After granting unconditional pardons to 1,500 people who participated in the 6 January 2021 US Capitol attack at the start of his presidency, Donald Trump has signalled there could be more to come.
“I’ll pardon everyone who has come within 200 feet of the Oval [Office],” the president reportedly said in a recent meeting, garnering laughs from the room, according to a Wall Street Journal report citing an anonymous source.
In response to the report, the White House press secretary, Karoline Leavitt, said: “The Wall Street Journal should learn to take a joke. However, the president’s pardon power is absolute.”

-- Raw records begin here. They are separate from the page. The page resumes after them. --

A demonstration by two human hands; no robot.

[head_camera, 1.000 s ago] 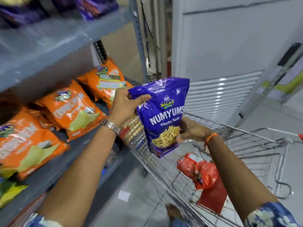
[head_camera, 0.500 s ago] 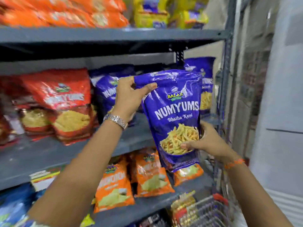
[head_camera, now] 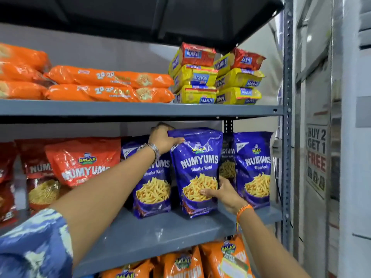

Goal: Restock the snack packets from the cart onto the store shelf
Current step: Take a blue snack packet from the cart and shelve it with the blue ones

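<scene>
A purple Numyums packet (head_camera: 197, 157) stands upright on the grey middle shelf (head_camera: 152, 231), between two other purple packets (head_camera: 152, 189) (head_camera: 254, 169). My left hand (head_camera: 162, 138) grips its top left corner, a metal watch on the wrist. My right hand (head_camera: 222, 192) holds its lower right side, thumb across the front. The packet's bottom rests on the shelf board. The cart is out of view.
Red Numyums packets (head_camera: 80, 161) fill the shelf's left part. The shelf above carries orange biscuit rolls (head_camera: 108, 85) and stacked yellow Marie packs (head_camera: 216, 81). Orange packets (head_camera: 200, 261) sit on the shelf below. A steel upright (head_camera: 288, 137) and a "Buy 2 Get 1 Free" sign (head_camera: 316, 155) stand at right.
Both hands lifted the purple packet from over the cart up to the middle shelf and stood it between the other purple packets. The view swung up from the cart to the shelves.
</scene>
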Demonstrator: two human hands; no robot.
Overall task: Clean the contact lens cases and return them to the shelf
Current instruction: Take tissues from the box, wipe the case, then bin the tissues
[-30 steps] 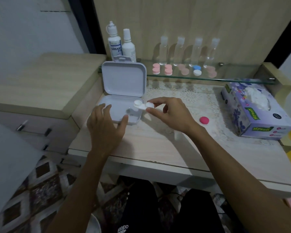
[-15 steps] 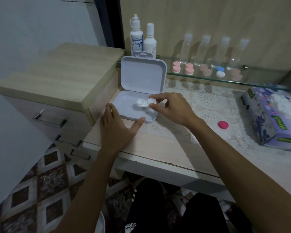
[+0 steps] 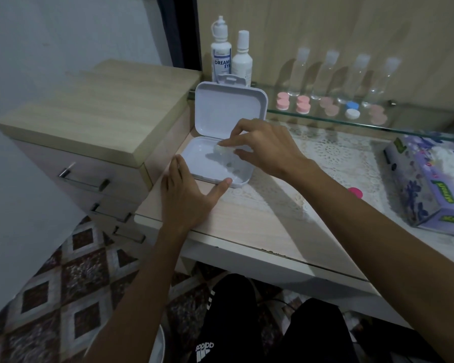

Meanwhile in Islamabad, vice-president JD Vance announced that the US and Iran had failed to reach a deal after historic peace talks, before boarding Air Force Two and departing Pakistan. Vance said he spoke with Trump at least half a dozen times during the talks, and that one of the most significant points of difference between the two sides had been around the development of nuclear weapons.
“The bad news is that we have not reached an agreement, and I think that’s bad news for Iran much more than it’s bad news for the United States of America,” Vance said.
Here are the latest key stories at a glance:
Trump reportedly says he’ll issue mass pardons at end of his presidential term
Donald Trump has reportedly said he will issue pardons en masse to his closest advisers at the end of his second presidency, promising them in casual conversations over the last year. Since starting his second presidency, Trump has granted clemency to more than 1,800 people.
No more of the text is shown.